Try it:
Output the data verbatim, with nothing added or dropped.
-------------------------
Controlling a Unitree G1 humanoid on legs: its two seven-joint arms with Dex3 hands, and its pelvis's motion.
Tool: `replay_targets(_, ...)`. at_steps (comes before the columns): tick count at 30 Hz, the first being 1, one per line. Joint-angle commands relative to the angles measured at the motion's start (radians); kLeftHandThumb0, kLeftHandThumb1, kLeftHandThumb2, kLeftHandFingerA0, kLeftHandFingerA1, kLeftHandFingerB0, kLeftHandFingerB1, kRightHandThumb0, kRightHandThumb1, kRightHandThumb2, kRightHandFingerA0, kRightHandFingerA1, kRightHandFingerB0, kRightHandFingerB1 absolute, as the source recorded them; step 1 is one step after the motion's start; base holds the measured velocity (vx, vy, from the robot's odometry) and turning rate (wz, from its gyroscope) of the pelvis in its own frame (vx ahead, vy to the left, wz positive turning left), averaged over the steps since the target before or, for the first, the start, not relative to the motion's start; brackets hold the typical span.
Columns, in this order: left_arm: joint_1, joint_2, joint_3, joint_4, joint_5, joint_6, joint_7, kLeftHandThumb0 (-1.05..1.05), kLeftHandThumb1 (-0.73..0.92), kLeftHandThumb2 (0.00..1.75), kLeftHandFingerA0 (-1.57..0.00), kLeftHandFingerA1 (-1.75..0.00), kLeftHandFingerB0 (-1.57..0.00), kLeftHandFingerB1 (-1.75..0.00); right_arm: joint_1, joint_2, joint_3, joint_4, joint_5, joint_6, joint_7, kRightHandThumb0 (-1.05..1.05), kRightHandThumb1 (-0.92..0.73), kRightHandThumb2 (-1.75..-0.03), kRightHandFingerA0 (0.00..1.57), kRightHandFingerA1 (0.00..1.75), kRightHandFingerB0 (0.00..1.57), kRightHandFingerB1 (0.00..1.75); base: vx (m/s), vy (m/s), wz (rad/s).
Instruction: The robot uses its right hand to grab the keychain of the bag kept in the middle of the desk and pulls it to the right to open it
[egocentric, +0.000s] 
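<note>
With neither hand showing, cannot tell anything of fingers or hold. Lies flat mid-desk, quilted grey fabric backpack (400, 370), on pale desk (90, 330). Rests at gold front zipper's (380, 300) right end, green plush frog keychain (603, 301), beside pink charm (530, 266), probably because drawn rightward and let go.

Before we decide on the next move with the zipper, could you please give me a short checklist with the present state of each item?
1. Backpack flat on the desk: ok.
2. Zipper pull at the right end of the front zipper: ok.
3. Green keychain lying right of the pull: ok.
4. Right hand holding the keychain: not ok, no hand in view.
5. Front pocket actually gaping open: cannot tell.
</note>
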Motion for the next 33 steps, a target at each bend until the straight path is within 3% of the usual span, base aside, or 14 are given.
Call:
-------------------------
Answer to this task:
Controlling a Unitree G1 humanoid on legs: its two seven-joint arms with Dex3 hands, and its pelvis's motion.
Tool: `replay_targets(_, ...)`. at_steps (comes before the columns): tick count at 30 Hz, the first being 1, one per line. Joint-angle commands relative to the angles measured at the motion's start (radians); kLeftHandThumb0, kLeftHandThumb1, kLeftHandThumb2, kLeftHandFingerA0, kLeftHandFingerA1, kLeftHandFingerB0, kLeftHandFingerB1, kRightHandThumb0, kRightHandThumb1, kRightHandThumb2, kRightHandFingerA0, kRightHandFingerA1, kRightHandFingerB0, kRightHandFingerB1 absolute, as the source recorded them; step 1 is one step after the motion's start; base holds the measured velocity (vx, vy, from the robot's odometry) and turning rate (wz, from its gyroscope) of the pelvis in its own frame (vx ahead, vy to the left, wz positive turning left), averaged over the steps since the target before or, for the first, the start, not relative to the motion's start; brackets hold the typical span.
Columns, in this order: left_arm: joint_1, joint_2, joint_3, joint_4, joint_5, joint_6, joint_7, kLeftHandThumb0 (-1.05..1.05), kLeftHandThumb1 (-0.73..0.92), kLeftHandThumb2 (0.00..1.75), kLeftHandFingerA0 (-1.57..0.00), kLeftHandFingerA1 (-1.75..0.00), kLeftHandFingerB0 (-1.57..0.00), kLeftHandFingerB1 (-1.75..0.00); right_arm: joint_1, joint_2, joint_3, joint_4, joint_5, joint_6, joint_7, kRightHandThumb0 (-1.05..1.05), kRightHandThumb1 (-0.92..0.73), kRightHandThumb2 (-1.75..-0.03), kRightHandFingerA0 (0.00..1.57), kRightHandFingerA1 (0.00..1.75), kRightHandFingerB0 (0.00..1.57), kRightHandFingerB1 (0.00..1.75); base: vx (m/s), vy (m/s), wz (rad/s).
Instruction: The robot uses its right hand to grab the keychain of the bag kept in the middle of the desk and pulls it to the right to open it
[egocentric, +0.000s] 
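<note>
With neither hand showing, cannot tell anything of fingers or hold. Lies flat mid-desk, quilted grey fabric backpack (400, 370), on pale desk (90, 330). Rests at gold front zipper's (380, 300) right end, green plush frog keychain (603, 301), beside pink charm (530, 266), probably because drawn rightward and let go.

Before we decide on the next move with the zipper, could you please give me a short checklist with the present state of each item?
1. Backpack flat on the desk: ok.
2. Zipper pull at the right end of the front zipper: ok.
3. Green keychain lying right of the pull: ok.
4. Right hand holding the keychain: not ok, no hand in view.
5. Front pocket actually gaping open: cannot tell.
</note>
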Motion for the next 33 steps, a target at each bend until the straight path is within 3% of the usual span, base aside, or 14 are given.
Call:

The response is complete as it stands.